Sep 16, 2021
Russian Pantheon: Gigarama - creating our own unique technology
“Russian Pantheon” was designed for the 30th anniversary of the Declaration of the State Sovereignty of Russian Federation Day. The Millennium of Russia monument, located in Novgorod the Great, was chosen as the main object of our web application.
The monument, erected in 1862 at the time of Russian czar Alexander II, was itself an interactive project - at least for its time. The whole century-old history compactly fitted into one monument which you can endlessly look at, each time finding new details. Now any internet user has the opportunity to further explore numerous details of the “Millennium of Russia” monument and obtain complete information about each part and the reason for its inclusion in the composition.
Shooting & Photogrammetry
The Millennium of Russia monument includes 128 characters from Russian history, its height is 15,7 meters and its diameter is 9 meters. We made the shooting with the help of a quadcopter and also by hand. We waited for a cloudy day to shoot so that there wouldn't be too many contrasting shades which could be an obstacle to making a high-quality photogrammetry model. To make each of the 128 figures 100% recognizable and to avoid distortion of the sculptures, we shot them from 20 angles. Large figures of the upper-tier - an angel with a cross and the figure impersonating Russia - were shot from a drone.
Six sculpture groups of the middle tier were shot with a remote control camera fixed on a tripod. We shot the lower tier from head-height without any technical devices like a stand or tripod. In total, we made about 3000 shots from which we made our photogrammetry model that consisted of 5 million polygons with 76 4K textures.
Along with making our photogrammetry model, we were also considering how to make it possible to view such a massive 3D model using a browser - equally fast and with no lag at any internet speed. The final concept of the user interface (3D model gradually moving along with text and on any device) was a real challenge for us, we have never done such a difficult task before and in such a short time (3 weeks).
It became necessary to use the algorithm of loading and unloading of textures from video memory on the base of the THREEJS method.
The first and the main problem was the size. This is not just about the weight of the uploaded resources (more than 700 MG) but also about the video memory size needed for this amount of textures and that would be 6,3 GB. It became necessary to use the algorithm of loading and unloading of textures from video memory on the base of the THREEJS method. Of course, we could limit the zoom function, showing the viewer a low-poly model at some distance and not worry about the detail -. but in that case, the 109 out of 128 characters on a lower tier of the monument would become unrecognizable. That’s why we needed dynamic loading.
With the help of the BLENDER PYTHON API, the model was cut into tiers and each tier was cut into several segments. Each segment was baked with different levels of detail into a separate GLB file.

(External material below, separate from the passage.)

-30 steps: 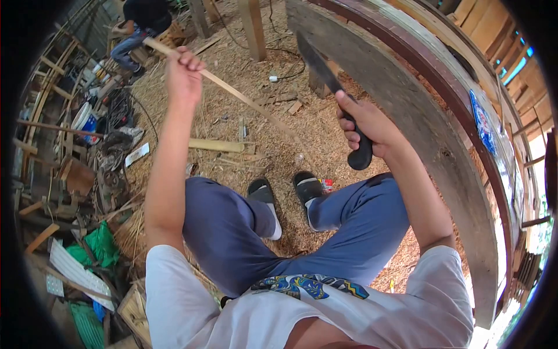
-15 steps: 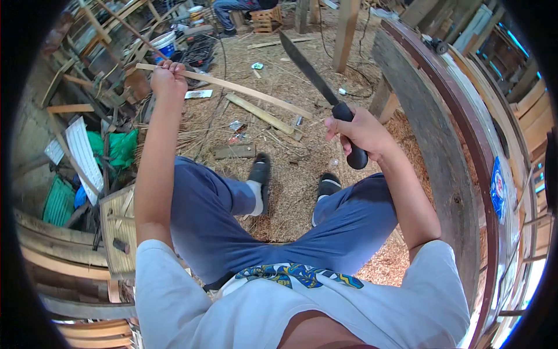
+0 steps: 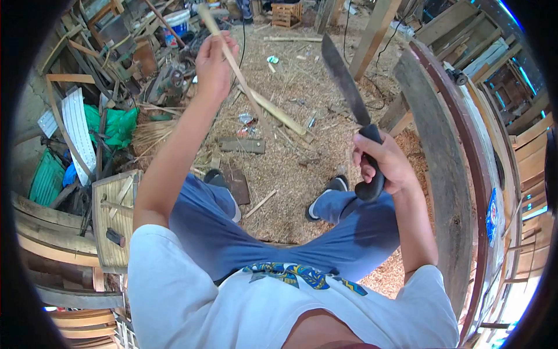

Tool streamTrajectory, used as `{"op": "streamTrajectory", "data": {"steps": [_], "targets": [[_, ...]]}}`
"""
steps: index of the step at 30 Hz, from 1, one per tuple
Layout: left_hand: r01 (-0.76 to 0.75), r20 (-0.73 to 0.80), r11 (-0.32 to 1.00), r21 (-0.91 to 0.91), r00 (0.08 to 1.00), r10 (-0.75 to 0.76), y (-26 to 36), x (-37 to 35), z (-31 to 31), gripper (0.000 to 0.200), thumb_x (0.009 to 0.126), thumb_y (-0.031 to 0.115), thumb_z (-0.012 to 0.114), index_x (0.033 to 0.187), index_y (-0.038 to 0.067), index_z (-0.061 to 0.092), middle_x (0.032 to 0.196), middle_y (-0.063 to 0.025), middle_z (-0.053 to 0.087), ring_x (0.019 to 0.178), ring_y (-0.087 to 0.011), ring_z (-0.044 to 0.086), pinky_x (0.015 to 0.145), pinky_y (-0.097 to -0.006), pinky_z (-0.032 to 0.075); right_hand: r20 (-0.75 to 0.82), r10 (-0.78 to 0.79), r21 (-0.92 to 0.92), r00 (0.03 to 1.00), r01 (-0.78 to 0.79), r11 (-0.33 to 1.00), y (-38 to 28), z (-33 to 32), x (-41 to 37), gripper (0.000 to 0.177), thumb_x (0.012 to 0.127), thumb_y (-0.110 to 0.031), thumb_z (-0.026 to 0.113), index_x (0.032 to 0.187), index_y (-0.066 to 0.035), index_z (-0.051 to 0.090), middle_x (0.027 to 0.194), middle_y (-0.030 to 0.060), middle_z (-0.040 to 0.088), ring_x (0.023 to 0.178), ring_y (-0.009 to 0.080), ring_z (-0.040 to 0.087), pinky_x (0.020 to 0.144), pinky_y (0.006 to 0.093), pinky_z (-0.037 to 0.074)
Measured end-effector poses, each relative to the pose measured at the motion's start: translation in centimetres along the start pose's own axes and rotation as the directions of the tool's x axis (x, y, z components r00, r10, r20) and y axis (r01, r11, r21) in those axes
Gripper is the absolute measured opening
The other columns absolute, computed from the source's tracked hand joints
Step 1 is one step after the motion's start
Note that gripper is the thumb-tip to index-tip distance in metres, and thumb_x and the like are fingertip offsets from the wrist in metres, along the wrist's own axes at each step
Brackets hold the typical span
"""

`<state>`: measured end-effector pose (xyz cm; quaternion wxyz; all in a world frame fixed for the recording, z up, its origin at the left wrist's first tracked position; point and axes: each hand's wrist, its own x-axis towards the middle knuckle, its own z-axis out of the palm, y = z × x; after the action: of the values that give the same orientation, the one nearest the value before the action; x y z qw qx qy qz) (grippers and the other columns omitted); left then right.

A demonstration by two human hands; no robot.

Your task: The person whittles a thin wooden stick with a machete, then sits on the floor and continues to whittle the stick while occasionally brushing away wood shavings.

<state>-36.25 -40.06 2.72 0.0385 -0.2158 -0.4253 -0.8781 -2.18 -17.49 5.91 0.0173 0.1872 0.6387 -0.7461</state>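
Observation:
A thin, pale wooden strip is held out in front of me by my left hand, whose fingers grip it near its upper end. The strip slants down to the right and its lower end is blurred. My right hand is wrapped around the black handle of a machete. Its dark, broad blade points up and slightly left. Blade and strip are apart, with the shaving-covered floor visible between them.
Wood shavings cover the floor, where a longer wood piece and a flat board lie. A weathered plank runs along my right. Scrap and green plastic are heaped at left. A post and crate stand farther back.
My left hand has moved right and up, and the strip has swung to a steeper slant. My right hand and the machete have shifted right and lower in view. My feet have moved apart.

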Motion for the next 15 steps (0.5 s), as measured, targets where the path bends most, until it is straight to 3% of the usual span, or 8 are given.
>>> {"op": "streamTrajectory", "data": {"steps": [1, 5, 8, 9, 12, 15], "targets": [[0.005, 0.077, 0.999, 0.049, 0.997, -0.009, -0.6, 0.0, -0.8, 0.028, 0.113, 0.024, 0.058, 0.125, 0.001, 0.067, 0.102, -0.0056, 0.068, 0.091, -0.0135, 0.067, 0.091, -0.0311, 0.060, -0.015, 0.007, 0.005, 1.000, -0.006, 1.000, -0.4, 0.8, 0.8, 0.025, 0.101, -0.026, 0.074, 0.096, -0.006, 0.059, 0.071, 0.0052, 0.067, 0.047, 0.0075, 0.053, 0.043, 0.0261, 0.045], [0.022, 0.045, 0.957, 0.290, 0.998, -0.037, -1.9, 0.0, -3.0, 0.026, 0.112, 0.021, 0.059, 0.127, 0.003, 0.071, 0.098, -0.0011, 0.071, 0.084, -0.0078, 0.061, 0.079, -0.0243, 0.052, -0.028, 0.037, 0.062, 0.999, -0.035, 0.997, -3.3, 4.4, 4.9, 0.025, 0.101, -0.026, 0.073, 0.093, -0.007, 0.059, 0.071, 0.0011, 0.063, 0.049, 0.0066, 0.053, 0.045, 0.0259, 0.047], [-0.018, 0.185, 0.802, 0.597, 0.976, -0.116, -2.2, 0.7, -6.6, 0.026, 0.112, 0.020, 0.060, 0.126, 0.000, 0.070, 0.111, -0.0029, 0.073, 0.103, -0.0107, 0.066, 0.095, -0.0271, 0.053, 0.002, -0.014, 0.099, 1.000, 0.013, 0.995, -4.8, 7.5, 7.9, 0.026, 0.100, -0.027, 0.073, 0.092, -0.008, 0.058, 0.071, 0.0004, 0.063, 0.049, 0.0063, 0.054, 0.044, 0.0256, 0.047], [-0.065, 0.260, 0.763, 0.643, 0.956, -0.137, -3.0, 1.0, -8.3, 0.025, 0.110, 0.017, 0.062, 0.125, -0.001, 0.071, 0.108, -0.0018, 0.076, 0.102, -0.0090, 0.068, 0.091, -0.0264, 0.053, 0.005, -0.020, 0.097, 1.000, 0.019, 0.995, -4.4, 8.3, 8.8, 0.026, 0.100, -0.027, 0.074, 0.092, -0.008, 0.058, 0.071, 0.0005, 0.063, 0.049, 0.0063, 0.054, 0.044, 0.0256, 0.047], [-0.015, 0.203, 0.548, 0.836, 0.937, -0.284, -5.1, 0.3, -13.9, 0.023, 0.109, 0.015, 0.065, 0.123, -0.001, 0.072, 0.107, -0.0046, 0.076, 0.096, -0.0105, 0.070, 0.083, -0.0274, 0.054, 0.019, 0.000, 0.037, 1.000, -0.001, 0.999, -2.5, 10.2, 11.4, 0.027, 0.099, -0.028, 0.075, 0.092, -0.008, 0.057, 0.071, 0.0006, 0.063, 0.049, 0.0062, 0.054, 0.044, 0.0253, 0.046], [-0.141, 0.282, 0.458, 0.877, 0.925, -0.256, -7.3, -0.5, -18.2, 0.015, 0.101, 0.010, 0.070, 0.111, -0.001, 0.073, 0.096, -0.0098, 0.073, 0.082, -0.0172, 0.071, 0.073, -0.0311, 0.055, 0.006, 0.121, -0.073, 0.993, -0.121, 0.990, -0.4, 10.2, 13.0, 0.029, 0.097, -0.028, 0.078, 0.096, -0.008, 0.057, 0.070, 0.0008, 0.063, 0.047, 0.0064, 0.052, 0.044, 0.0247, 0.044]]}}
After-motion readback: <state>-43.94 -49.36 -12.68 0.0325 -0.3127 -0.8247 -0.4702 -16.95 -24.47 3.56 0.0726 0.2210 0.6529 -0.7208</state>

Loading the 3D geometry and textures
The algorithm on JAVA-SCRIPT looks like this: on initial page load, all segments of all tiers are loaded with simplified geometry, which corresponds to simplified texture. Then, if while you are scrolling, a segment is in the field of view and is quite close, the bigger texture is loaded for the segment, and after that, the same segment with full geometry and maximum texture is loaded. And vice versa, if a segment is out of view, it is being cashed and the texture is unloaded from video memory and frees it up. And this continues while the viewer scrolls and swipes.
As for the flight around the model, it is nothing more than a camera animation in BLENDER baked into a GLTF file. The scroll event causes GSAP animation which smoothly changes the camera position according to data which comes from the file.
Very often while working on this project we had to feel our way through the process because of lack of time, studying all the necessary materials on the subject as we went along and right away deciding how to use them. In most cases, it was an absolutely new experience for us. The final result was exactly what we had expected - “Russian Pantheon” looks as if a virtual camera controlled by a user goes around the monument one by one focusing on each of its 128 characters. The visual and the text parts of the project are a single entity: the picture and the description are two equal components.
With the help of the most simple method - swipe - the user alternately moves from one fragment of the monument and the relevant text.
While interacting with the project with the help of the most simple method - swipe - the user alternately moves from one fragment of the monument and the relevant text to another. The user experience is based on the most comprehensible logic: “I can see it - I can read about it”. We have ensured that the perception of visual and text information was structured and comfortable.
It took only 28 days from the idea of creating such an unusual interactive history textbook to its publication. And still this project remains the most challenging in the history of Gigarama in terms of programming code and 3D modeling.
Gigarama is a small team of like minds (there are only 6 of us) who once were carried away by the idea of telling stories with all sorts of web and multimedia technologies. It all started with shooting panoramic high-resolution images which allow you to view a large object or a mass event in all the details. This way “The Broken Heart of Paris” and “Army of Memory” projects appeared. Though very soon we got bored of using this format only. That is why today we are working with lots of interactive techniques including photogrammetry, video 360, FPV-drone shooting, and many others. Verbal components of our projects include texts, infographics, documentary shooting, short video interviews.